INPUT RECORDS =>

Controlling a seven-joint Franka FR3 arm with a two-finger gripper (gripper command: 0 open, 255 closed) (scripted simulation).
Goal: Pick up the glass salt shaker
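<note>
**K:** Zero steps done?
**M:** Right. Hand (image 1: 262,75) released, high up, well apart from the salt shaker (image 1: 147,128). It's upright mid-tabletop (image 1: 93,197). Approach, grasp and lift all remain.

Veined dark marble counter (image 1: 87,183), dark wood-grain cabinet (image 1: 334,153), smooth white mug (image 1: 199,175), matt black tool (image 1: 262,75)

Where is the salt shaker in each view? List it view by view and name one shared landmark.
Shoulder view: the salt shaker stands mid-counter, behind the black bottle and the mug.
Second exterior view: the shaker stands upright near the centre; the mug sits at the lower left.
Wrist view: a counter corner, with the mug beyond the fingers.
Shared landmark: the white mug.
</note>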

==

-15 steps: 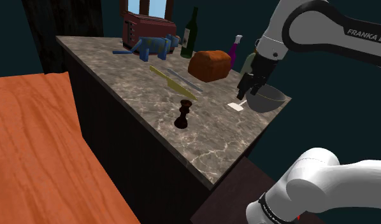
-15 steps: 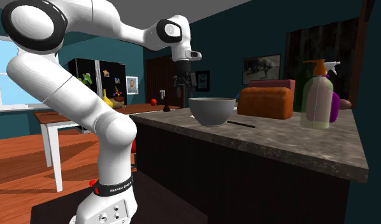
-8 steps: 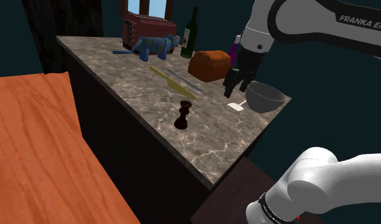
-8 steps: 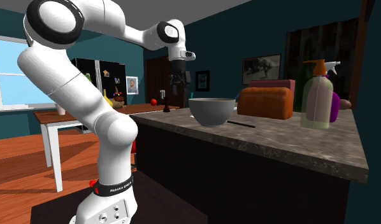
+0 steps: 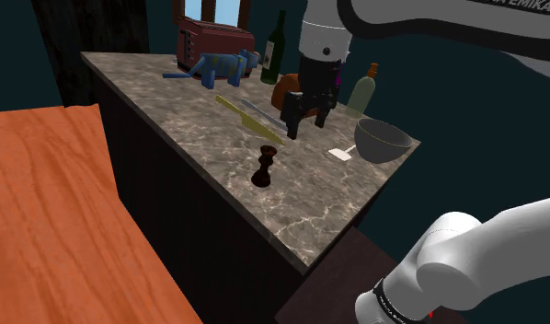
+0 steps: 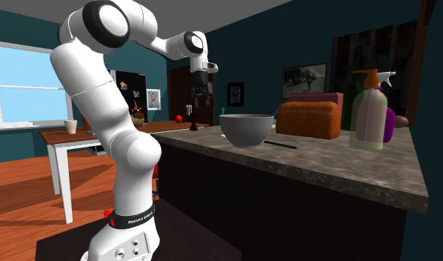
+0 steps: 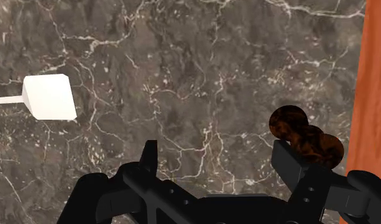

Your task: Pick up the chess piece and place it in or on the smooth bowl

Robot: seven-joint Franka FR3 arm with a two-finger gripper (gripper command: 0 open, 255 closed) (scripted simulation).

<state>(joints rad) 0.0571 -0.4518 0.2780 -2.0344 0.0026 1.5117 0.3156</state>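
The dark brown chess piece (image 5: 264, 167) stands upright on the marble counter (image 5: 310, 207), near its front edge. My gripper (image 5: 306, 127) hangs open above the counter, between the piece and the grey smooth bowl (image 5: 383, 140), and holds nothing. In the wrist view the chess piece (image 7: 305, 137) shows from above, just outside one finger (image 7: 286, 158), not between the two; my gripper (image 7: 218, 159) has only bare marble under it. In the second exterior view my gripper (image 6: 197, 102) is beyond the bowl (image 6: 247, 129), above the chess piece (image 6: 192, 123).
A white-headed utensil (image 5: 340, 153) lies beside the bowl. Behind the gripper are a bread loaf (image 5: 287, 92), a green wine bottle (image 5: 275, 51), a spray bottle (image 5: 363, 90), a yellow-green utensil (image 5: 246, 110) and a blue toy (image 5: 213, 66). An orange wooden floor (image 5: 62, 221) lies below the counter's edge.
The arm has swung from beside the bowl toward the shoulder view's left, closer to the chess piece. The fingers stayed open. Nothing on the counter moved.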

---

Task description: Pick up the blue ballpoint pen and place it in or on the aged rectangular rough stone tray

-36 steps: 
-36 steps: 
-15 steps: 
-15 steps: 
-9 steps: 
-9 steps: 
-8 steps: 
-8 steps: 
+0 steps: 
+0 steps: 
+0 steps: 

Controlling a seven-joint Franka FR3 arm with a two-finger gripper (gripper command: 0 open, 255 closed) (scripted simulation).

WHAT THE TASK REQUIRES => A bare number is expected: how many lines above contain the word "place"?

RESULT FOR THIS EXERCISE => 2